Task details. Working from the top of the records below, reproduce each line exactly, ending once you have written the line containing "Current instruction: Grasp".

Dataset.

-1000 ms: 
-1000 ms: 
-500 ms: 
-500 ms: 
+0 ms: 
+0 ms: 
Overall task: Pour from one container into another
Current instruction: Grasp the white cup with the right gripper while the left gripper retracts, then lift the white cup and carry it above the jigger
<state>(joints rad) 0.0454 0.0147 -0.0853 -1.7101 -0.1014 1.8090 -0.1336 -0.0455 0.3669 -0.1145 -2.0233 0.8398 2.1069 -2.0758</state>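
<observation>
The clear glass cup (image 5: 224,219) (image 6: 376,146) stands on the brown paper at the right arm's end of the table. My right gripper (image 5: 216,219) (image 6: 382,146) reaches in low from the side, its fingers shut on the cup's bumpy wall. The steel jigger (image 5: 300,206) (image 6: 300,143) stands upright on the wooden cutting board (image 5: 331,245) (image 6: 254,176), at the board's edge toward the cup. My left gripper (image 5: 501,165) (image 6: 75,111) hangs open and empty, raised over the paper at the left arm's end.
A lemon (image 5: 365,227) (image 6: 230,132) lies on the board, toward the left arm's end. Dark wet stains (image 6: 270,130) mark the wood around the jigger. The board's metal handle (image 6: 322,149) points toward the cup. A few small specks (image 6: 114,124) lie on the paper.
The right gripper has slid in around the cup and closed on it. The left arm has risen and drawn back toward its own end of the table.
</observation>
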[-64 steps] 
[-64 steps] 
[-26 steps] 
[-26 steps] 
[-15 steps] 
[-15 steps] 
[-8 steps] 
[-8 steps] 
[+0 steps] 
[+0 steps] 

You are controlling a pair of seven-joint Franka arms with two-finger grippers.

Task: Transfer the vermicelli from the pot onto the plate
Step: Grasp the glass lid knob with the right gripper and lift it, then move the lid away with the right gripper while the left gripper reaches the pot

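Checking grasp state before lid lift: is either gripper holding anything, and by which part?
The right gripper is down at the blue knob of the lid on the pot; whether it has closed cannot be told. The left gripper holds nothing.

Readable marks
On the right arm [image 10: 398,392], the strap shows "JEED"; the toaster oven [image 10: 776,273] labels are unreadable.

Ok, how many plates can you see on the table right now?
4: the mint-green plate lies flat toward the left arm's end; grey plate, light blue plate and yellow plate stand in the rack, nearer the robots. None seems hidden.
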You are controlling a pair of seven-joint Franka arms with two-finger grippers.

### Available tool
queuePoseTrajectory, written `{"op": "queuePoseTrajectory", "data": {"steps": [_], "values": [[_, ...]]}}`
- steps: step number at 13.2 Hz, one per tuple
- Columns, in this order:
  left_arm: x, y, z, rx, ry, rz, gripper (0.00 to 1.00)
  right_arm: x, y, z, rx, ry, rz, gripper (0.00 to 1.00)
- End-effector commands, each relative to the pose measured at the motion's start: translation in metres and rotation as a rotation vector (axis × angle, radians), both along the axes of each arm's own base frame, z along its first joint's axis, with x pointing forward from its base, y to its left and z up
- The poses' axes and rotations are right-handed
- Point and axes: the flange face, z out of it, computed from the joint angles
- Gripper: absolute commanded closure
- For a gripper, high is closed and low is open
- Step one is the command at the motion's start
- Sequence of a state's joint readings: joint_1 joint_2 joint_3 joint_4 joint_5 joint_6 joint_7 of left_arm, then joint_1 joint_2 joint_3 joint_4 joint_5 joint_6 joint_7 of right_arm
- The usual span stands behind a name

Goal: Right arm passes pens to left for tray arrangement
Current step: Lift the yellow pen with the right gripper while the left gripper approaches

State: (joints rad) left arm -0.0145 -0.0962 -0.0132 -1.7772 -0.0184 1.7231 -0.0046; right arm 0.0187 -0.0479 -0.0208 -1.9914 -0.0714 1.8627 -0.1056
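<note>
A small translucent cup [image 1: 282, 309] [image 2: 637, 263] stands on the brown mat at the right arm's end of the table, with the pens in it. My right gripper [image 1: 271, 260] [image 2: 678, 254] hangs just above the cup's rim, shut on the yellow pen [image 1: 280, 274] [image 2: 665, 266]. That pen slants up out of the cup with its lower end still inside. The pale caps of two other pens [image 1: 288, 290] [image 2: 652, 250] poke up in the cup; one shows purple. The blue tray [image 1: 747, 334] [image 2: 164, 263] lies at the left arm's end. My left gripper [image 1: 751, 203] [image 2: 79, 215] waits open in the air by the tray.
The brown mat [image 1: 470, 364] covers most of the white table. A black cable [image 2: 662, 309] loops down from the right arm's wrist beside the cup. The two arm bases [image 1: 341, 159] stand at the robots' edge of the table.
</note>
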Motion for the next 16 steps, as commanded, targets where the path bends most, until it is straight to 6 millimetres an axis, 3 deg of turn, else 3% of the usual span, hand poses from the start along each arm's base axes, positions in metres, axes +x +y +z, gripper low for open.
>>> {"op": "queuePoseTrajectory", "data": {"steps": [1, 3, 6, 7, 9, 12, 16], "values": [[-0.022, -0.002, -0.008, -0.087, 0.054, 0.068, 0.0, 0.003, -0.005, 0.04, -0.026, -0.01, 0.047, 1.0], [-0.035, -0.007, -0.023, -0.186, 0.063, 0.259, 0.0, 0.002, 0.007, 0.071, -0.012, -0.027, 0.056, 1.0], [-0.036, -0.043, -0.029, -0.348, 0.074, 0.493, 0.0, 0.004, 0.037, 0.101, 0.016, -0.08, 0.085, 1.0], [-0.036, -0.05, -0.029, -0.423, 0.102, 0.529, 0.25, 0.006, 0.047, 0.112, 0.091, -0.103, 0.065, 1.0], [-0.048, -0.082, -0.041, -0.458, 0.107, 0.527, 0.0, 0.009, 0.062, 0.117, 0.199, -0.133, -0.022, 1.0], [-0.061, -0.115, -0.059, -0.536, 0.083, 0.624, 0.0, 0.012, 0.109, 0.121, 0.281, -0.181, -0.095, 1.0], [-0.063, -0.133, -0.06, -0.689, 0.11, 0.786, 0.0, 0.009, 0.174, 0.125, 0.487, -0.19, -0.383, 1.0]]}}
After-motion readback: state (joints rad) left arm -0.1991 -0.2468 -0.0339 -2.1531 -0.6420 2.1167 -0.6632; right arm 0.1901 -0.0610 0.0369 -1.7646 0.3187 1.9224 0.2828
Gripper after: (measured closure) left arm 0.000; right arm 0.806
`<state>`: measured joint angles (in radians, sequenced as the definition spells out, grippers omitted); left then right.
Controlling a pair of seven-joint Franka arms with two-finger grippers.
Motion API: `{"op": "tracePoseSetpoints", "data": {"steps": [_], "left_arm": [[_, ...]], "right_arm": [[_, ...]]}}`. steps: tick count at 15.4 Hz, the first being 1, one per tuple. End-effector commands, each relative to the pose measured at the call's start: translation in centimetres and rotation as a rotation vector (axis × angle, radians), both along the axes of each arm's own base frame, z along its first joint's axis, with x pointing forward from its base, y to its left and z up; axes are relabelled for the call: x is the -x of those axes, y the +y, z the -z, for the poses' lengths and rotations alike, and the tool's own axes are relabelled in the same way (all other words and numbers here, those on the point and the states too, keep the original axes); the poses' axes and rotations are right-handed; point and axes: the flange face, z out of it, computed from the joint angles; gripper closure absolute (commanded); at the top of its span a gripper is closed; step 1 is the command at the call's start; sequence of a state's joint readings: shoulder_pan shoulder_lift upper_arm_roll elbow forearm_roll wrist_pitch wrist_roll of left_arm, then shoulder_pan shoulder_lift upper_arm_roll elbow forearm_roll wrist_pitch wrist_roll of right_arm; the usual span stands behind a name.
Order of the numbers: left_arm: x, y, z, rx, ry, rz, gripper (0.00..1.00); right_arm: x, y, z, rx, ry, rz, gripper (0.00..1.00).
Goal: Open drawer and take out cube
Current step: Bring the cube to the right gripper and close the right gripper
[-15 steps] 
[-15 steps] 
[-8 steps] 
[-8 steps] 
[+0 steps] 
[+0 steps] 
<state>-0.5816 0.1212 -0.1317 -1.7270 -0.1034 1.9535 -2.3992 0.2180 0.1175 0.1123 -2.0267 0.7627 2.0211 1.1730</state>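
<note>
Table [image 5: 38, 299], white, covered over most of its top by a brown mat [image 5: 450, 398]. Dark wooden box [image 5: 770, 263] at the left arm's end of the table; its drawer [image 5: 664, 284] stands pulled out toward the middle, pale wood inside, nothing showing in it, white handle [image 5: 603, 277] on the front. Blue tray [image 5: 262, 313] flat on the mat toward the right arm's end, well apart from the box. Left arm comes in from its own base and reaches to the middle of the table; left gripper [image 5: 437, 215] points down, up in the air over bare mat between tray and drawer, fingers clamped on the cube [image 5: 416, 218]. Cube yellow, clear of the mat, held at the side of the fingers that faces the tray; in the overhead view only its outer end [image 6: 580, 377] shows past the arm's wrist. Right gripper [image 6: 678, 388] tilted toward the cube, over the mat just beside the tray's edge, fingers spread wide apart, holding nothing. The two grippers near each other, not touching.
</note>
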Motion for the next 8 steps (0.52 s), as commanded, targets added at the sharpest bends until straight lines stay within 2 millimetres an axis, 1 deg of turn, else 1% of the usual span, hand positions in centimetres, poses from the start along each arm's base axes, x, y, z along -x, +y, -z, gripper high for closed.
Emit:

Exercise result.
-1000 ms: 
-1000 ms: 
-500 ms: 
-500 ms: 
+0 ms: 
+0 ms: 
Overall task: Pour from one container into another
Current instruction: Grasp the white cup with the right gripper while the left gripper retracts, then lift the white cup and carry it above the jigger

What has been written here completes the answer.